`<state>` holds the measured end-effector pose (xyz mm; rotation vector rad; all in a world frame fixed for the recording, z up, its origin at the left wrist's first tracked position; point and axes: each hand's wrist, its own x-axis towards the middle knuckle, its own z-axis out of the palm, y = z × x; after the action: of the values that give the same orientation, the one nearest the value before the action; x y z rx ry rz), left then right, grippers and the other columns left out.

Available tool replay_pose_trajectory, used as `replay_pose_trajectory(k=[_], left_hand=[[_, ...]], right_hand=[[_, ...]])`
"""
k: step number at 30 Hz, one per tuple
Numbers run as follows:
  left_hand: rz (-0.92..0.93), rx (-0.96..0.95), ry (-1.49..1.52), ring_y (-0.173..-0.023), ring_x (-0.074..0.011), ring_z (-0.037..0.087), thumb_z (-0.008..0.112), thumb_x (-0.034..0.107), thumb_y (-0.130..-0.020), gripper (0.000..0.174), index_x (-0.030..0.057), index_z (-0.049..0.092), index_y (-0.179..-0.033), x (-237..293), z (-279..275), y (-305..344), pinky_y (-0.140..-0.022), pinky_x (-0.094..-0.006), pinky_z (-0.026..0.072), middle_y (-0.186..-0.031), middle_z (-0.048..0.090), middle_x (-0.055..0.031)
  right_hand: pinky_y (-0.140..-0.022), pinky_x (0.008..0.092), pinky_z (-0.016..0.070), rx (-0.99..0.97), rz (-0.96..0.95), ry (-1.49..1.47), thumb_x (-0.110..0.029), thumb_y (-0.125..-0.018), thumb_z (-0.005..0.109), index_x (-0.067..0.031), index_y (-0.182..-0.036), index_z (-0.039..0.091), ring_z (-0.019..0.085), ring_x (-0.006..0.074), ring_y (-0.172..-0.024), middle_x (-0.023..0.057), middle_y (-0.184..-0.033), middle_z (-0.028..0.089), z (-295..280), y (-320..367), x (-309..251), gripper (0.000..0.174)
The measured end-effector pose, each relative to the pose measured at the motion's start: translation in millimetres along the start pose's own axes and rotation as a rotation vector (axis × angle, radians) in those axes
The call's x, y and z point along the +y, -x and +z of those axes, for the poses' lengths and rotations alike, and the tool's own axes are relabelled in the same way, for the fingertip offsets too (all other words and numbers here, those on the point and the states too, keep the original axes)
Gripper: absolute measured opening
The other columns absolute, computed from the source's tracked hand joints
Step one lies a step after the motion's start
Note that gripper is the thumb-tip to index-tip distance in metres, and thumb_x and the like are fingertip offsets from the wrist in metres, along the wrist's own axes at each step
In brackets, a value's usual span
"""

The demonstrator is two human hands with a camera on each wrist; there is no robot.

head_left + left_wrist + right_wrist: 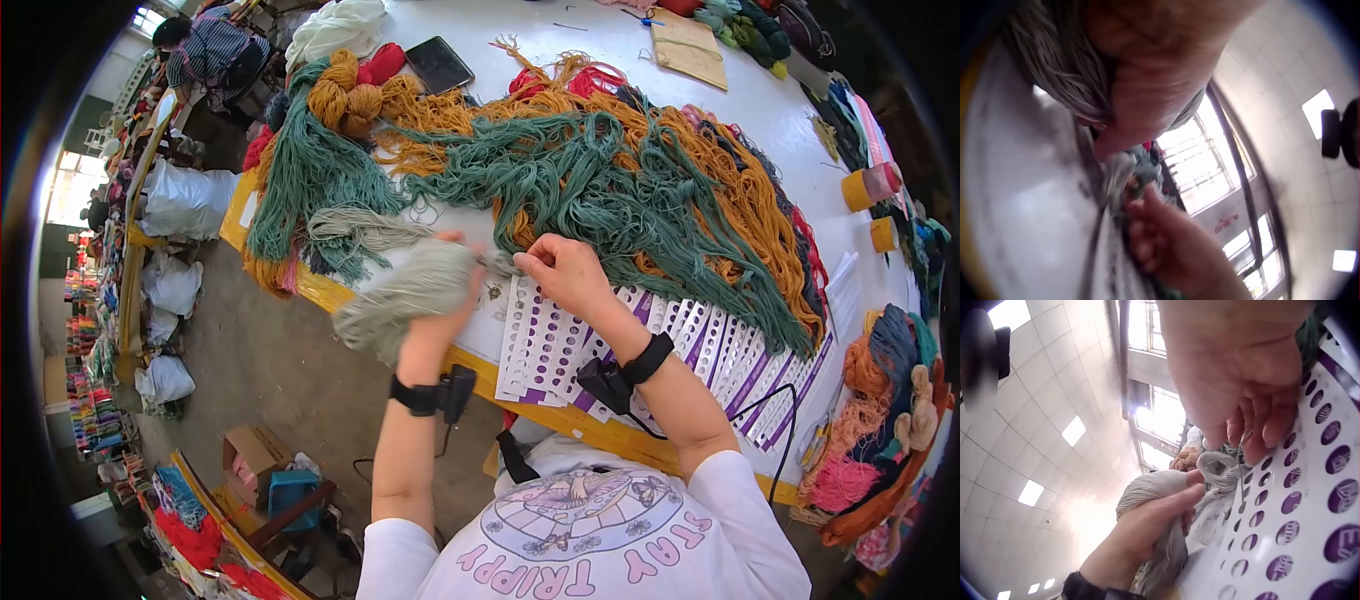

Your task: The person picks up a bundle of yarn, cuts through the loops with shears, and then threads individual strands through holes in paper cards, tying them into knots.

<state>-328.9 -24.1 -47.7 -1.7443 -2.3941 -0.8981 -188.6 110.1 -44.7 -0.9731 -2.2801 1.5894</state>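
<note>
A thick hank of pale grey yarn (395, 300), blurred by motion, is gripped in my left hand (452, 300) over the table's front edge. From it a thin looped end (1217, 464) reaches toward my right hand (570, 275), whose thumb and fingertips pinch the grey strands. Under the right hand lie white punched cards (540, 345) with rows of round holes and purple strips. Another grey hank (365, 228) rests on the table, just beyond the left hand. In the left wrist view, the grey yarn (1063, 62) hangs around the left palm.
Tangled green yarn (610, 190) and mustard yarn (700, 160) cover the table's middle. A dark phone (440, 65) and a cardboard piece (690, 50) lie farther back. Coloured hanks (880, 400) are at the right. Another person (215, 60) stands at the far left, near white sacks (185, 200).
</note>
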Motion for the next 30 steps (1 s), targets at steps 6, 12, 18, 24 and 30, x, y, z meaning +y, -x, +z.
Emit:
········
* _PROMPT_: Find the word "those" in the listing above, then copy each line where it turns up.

* _SOLUTION FOR THIS TASK_:
The measured end-effector pose, each relative to the pose measured at the motion's start: translation in millimetres along the start pose's own axes and rotation as a rotation vector (axis × angle, radians) in those axes
The call's x, y and z point along the +y, -x and +z of those axes, for the poses' lengths and rotations alike, and the tool's own axes are relabelled in the same way, for the fingertip offsets too (all other words and numbers here, those on the point and the states too, keep the original axes)

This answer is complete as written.